Sentence

SentenceChunker #

Bases: BaseTextChunker

Designed to split input text into smaller chunks, particularly useful for processing large documents or texts. Tries to keep sentences and paragraphs together.

Attributes:

Name	Type	Description
`chunk_size`	`int`	Size of each chunk. Default is `512`.
`chunk_overlap`	`int`	Amount of overlap between chunks. Default is `256`.
`separator`	`str`	Separator used for splitting text.

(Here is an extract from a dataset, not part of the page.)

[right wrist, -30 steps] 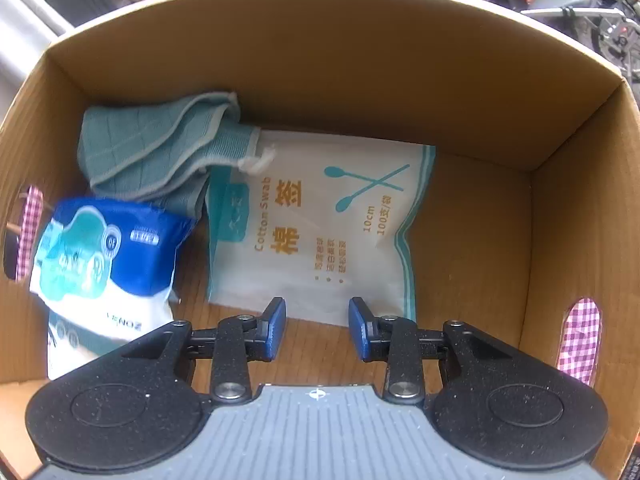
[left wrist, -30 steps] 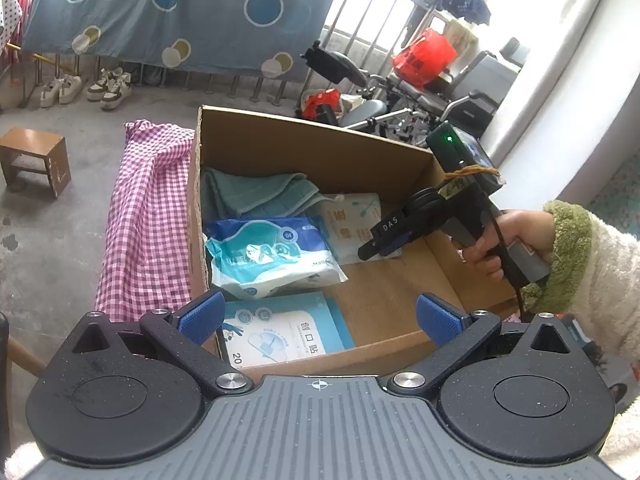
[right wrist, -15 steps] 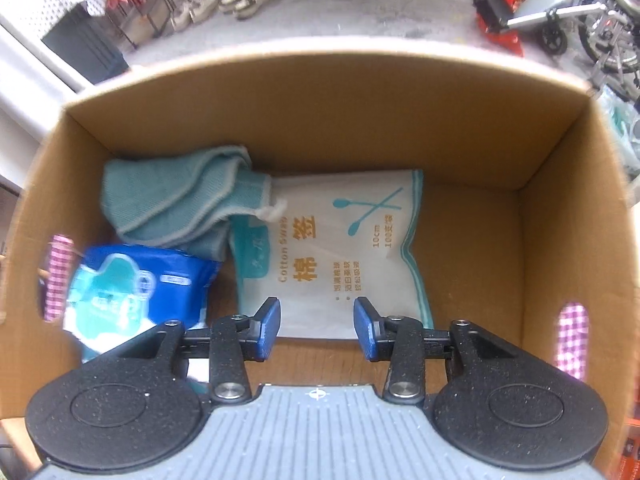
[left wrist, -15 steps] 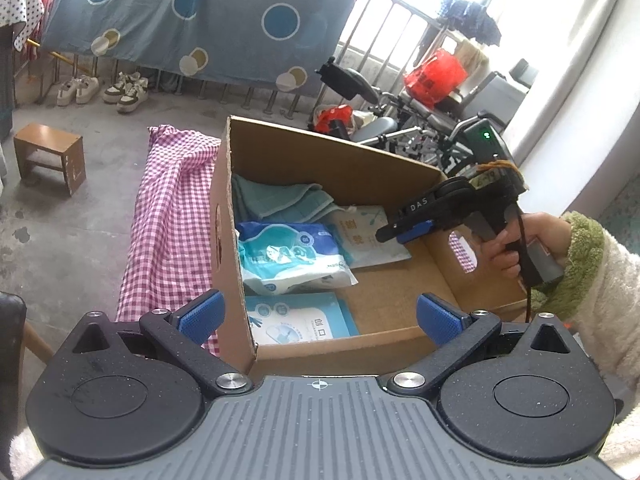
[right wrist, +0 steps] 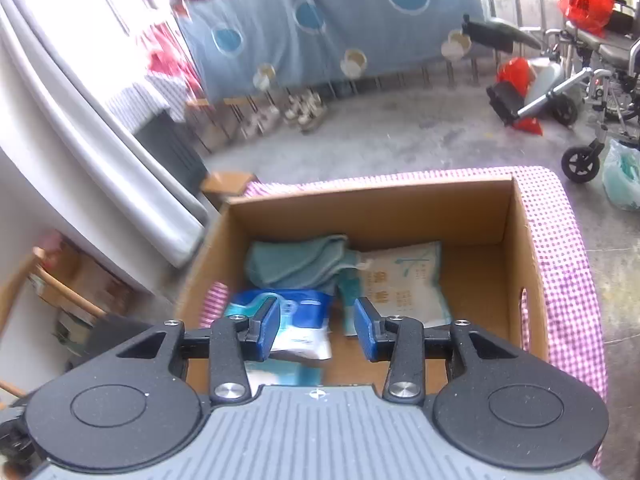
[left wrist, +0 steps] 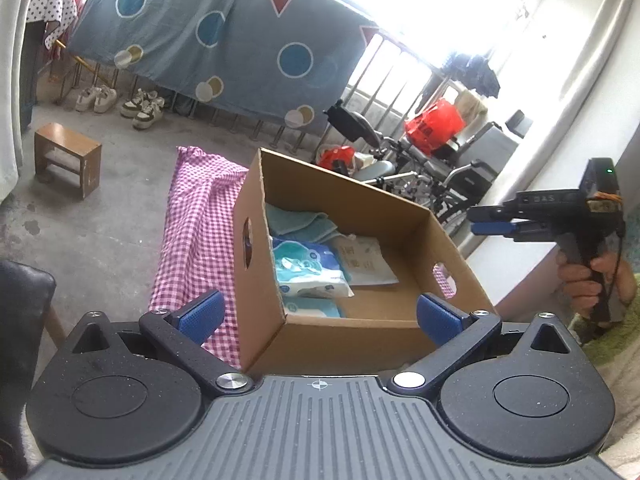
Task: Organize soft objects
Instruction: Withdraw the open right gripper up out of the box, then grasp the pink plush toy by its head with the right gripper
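Two grippers, both empty. Left gripper point(left wrist: 318, 314): jaws spread wide, nothing between them, hovering before the near corner of the cardboard box point(left wrist: 340, 338). Right gripper point(right wrist: 316, 322): jaws narrowly parted after just opening a little, gripping nothing, raised above the box's near edge; in the left view it sits off to the box's right, held by a hand point(left wrist: 588, 280) in a green cuff. Inside the box, near to far: blue wet-wipes pack point(right wrist: 298, 322), cotton swab bag point(right wrist: 404, 284), folded teal towel point(right wrist: 296, 262). Box stands on pink checked cloth point(right wrist: 560, 248). Beyond: wooden stool point(left wrist: 66, 158), wheelchair point(right wrist: 592, 88), blue sheet with circles point(left wrist: 208, 36).
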Tool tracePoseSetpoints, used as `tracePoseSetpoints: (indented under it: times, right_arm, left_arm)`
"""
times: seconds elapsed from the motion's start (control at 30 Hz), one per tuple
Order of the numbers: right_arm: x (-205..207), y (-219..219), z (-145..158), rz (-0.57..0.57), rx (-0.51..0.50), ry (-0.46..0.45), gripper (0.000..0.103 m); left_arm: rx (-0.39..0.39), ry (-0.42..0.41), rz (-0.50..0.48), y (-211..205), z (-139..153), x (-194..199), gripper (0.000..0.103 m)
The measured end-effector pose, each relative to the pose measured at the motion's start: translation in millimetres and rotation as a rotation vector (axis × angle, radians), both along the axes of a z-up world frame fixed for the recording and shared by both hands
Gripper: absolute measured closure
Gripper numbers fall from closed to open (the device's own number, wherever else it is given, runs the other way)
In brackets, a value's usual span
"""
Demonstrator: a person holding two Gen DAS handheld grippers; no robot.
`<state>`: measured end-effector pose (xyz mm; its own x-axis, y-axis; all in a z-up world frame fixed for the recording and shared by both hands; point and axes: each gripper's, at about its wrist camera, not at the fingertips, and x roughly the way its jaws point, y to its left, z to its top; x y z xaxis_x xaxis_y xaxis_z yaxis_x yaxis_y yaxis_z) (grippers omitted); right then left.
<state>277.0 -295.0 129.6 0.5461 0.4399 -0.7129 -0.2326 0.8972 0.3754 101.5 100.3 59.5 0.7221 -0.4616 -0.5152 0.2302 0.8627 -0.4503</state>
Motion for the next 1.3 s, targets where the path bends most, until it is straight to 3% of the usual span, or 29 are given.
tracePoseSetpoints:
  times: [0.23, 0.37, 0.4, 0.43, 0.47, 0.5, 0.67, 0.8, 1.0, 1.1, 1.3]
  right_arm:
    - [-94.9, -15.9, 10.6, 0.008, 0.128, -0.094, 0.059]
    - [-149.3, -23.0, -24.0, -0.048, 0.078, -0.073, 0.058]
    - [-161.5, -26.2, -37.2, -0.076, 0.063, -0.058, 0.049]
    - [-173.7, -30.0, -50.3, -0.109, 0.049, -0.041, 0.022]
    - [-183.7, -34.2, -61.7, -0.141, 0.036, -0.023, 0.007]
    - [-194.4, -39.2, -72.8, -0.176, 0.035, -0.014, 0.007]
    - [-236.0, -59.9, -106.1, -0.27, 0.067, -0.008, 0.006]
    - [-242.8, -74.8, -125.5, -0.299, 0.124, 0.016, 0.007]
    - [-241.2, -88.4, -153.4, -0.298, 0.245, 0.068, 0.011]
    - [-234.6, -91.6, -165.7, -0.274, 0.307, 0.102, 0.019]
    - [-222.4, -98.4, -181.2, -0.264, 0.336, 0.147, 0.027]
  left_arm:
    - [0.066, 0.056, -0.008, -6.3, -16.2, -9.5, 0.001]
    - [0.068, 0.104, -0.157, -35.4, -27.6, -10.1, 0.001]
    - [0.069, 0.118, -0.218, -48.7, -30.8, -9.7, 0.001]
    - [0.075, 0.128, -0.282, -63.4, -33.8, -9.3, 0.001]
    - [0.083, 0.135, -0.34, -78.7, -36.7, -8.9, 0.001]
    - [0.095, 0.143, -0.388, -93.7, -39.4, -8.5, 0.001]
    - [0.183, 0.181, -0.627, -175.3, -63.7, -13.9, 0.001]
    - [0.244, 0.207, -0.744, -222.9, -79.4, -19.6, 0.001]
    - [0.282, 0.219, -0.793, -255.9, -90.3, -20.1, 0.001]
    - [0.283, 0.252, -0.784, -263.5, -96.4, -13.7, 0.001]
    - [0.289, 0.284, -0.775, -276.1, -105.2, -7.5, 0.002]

Default is `" "`.

Example

from beekeeper.core.text_chunker import SentenceChunker

text_chunker = SentenceChunker()

chunk_text #

chunk_text(text: str) -> list[str]

Split a single string of text into smaller chunks.

Parameters:

Name	Type	Description	Default
`text`	`str`	Input text to split.	required

Returns:

Type	Description
`list[str]`	list[str]: List of text chunks.

Example

chunks = text_chunker.chunk_text(
    "Beekeeper is a data framework to load any data in one line of code and connect with AI applications."
)

chunk_documents #

chunk_documents(documents: list[Document]) -> list[Document]

Split a list of documents into smaller document chunks.

Parameters:

Name	Type	Description	Default
`documents`	`list[Document]`	List of `Document` objects to split.	required

Returns:

Type	Description
`list[Document]`	list[Document]: List of chunked documents objects.